In essence, the policy is a complex function that, given an observation, outputs the best action to take. At the same time, depending on the algorithm, the policy can also output the predicted value of taking that action in that observation. A deeper understanding of the specific DRL algorithm you choose to use will help you configure the policy and the training process effectively. Coonsult the algorithm’s documentation of RLlib for more details on how the policy is structured and how it learns from the interactions with the environment. Each algorithm has a reference paper that can be consulted for a deeper understanding of the learning process and the structure of the policy.

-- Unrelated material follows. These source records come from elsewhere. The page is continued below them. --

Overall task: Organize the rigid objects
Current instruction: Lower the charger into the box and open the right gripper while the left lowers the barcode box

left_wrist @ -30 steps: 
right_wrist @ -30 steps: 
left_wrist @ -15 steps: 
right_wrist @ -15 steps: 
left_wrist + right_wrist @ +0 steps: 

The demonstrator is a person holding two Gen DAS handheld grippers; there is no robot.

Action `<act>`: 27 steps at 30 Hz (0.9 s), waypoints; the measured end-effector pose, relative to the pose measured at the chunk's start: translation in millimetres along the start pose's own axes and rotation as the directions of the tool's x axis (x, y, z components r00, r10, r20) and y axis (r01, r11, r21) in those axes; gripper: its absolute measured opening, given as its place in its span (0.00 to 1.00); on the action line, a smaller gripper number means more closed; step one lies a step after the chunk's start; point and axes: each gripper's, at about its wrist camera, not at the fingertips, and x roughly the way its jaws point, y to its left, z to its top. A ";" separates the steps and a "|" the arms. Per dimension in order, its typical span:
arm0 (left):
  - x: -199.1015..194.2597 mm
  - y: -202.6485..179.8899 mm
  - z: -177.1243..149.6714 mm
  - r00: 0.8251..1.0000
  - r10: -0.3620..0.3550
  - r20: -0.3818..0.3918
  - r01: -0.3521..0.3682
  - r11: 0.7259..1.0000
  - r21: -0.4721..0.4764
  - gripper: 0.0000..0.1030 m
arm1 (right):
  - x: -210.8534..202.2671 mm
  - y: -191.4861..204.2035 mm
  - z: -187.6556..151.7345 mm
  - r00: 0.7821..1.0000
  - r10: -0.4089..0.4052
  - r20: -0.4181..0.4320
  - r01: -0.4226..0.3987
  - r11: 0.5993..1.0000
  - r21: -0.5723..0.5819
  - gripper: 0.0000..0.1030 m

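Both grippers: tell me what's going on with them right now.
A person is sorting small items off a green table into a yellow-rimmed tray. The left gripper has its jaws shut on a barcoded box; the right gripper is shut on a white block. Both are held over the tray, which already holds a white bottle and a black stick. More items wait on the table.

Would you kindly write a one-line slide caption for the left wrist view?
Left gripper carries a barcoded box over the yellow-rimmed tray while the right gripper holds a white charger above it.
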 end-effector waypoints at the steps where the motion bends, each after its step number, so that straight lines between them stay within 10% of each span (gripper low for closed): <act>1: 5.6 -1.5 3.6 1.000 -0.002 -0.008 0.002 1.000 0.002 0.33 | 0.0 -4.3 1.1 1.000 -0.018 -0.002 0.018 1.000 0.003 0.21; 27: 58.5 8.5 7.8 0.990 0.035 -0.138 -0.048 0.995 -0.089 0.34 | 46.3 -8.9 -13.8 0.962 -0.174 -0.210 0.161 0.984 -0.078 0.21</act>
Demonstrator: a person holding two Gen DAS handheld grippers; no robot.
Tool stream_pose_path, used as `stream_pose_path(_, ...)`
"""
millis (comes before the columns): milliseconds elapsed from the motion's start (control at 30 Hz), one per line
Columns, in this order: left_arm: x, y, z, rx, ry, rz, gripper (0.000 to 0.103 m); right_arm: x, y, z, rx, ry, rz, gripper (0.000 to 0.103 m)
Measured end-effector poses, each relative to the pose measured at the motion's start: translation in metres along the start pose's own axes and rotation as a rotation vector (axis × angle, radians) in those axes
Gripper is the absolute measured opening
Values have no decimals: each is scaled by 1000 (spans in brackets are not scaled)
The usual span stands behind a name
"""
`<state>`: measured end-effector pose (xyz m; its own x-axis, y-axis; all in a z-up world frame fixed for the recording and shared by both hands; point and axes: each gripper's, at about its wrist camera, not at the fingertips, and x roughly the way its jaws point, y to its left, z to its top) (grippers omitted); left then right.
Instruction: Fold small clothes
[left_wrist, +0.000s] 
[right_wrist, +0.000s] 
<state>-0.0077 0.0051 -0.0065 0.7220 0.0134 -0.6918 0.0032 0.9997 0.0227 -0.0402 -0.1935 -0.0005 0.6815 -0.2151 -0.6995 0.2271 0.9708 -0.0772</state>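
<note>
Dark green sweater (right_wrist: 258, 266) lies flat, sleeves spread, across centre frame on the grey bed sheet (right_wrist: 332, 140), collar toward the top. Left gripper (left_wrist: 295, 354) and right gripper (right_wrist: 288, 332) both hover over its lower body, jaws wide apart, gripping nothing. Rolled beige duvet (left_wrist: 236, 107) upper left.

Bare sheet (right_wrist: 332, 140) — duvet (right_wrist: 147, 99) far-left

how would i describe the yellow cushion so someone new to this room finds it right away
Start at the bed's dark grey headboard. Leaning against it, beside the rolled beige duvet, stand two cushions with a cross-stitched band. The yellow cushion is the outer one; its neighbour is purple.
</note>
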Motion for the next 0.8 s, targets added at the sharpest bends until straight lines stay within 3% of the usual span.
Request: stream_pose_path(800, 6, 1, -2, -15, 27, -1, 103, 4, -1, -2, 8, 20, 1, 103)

A bridge between EnergyPlus and RLlib#

The intention of eprllib is to connect two powerful tools: EnergyPlus and RLlib. The aim is to create a seamless integration that allows users to leverage the strengths of both tools for building control and energy optimization. Also, we hope to use this library as a repository of resources, examples, and best practices for applying DRL in the context of building simulations. The modular design of eprllib allows for flexibility and extensibility, enabling users to customize their environments, agents, and training processes according to their specific needs but also to share their configurations and results with the community.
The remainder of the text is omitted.